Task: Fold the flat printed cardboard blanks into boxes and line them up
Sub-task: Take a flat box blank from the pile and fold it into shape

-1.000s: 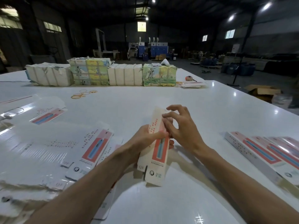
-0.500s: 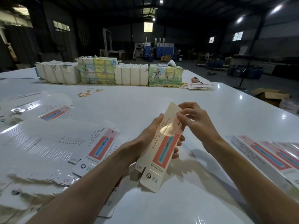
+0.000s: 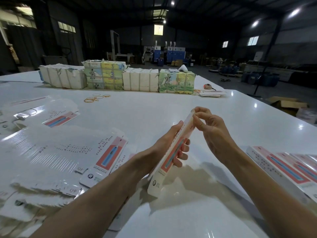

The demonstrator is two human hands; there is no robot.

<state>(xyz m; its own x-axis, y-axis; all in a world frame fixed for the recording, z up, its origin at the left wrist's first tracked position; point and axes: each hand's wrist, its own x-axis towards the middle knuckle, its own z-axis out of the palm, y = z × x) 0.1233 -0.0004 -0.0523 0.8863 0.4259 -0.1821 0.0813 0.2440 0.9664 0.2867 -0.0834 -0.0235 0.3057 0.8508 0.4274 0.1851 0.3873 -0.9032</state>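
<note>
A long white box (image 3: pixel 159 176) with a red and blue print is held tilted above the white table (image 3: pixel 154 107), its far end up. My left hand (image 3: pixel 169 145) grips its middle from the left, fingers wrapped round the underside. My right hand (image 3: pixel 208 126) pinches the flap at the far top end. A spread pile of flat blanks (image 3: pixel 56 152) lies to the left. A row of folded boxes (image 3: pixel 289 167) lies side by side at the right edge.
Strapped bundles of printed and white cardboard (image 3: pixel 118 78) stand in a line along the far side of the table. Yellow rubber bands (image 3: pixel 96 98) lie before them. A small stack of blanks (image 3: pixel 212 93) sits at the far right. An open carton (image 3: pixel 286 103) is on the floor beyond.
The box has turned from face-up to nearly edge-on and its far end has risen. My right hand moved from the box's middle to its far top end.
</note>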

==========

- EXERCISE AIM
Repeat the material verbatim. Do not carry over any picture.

- ANSWER SPACE
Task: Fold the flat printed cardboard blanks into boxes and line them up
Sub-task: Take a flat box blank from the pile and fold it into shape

-1.000s: 
-0.500s: 
+0.000s: 

The demonstrator is two human hands; there is no robot.

<state>(xyz m; its own x-axis, y-axis; all in a world frame fixed for the recording, z up, its origin at the left wrist's first tracked position; point and axes: each hand's wrist, its own x-axis towards the middle knuckle, its own z-axis out of the palm, y = z × x) 0.1233 -0.0004 -0.0523 0.8863 0.4259 -0.1821 0.0813 0.2440 0.9664 0.2867 -0.0834 -0.0235 0.3057 0.8508 0.4274 0.1851 0.3873 -0.9032</state>
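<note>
A long white box (image 3: pixel 159 176) with a red and blue print is held tilted above the white table (image 3: pixel 154 107), its far end up. My left hand (image 3: pixel 169 145) grips its middle from the left, fingers wrapped round the underside. My right hand (image 3: pixel 208 126) pinches the flap at the far top end. A spread pile of flat blanks (image 3: pixel 56 152) lies to the left. A row of folded boxes (image 3: pixel 289 167) lies side by side at the right edge.
Strapped bundles of printed and white cardboard (image 3: pixel 118 78) stand in a line along the far side of the table. Yellow rubber bands (image 3: pixel 96 98) lie before them. A small stack of blanks (image 3: pixel 212 93) sits at the far right. An open carton (image 3: pixel 286 103) is on the floor beyond.
The box has turned from face-up to nearly edge-on and its far end has risen. My right hand moved from the box's middle to its far top end.
</note>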

What came before is the complete response.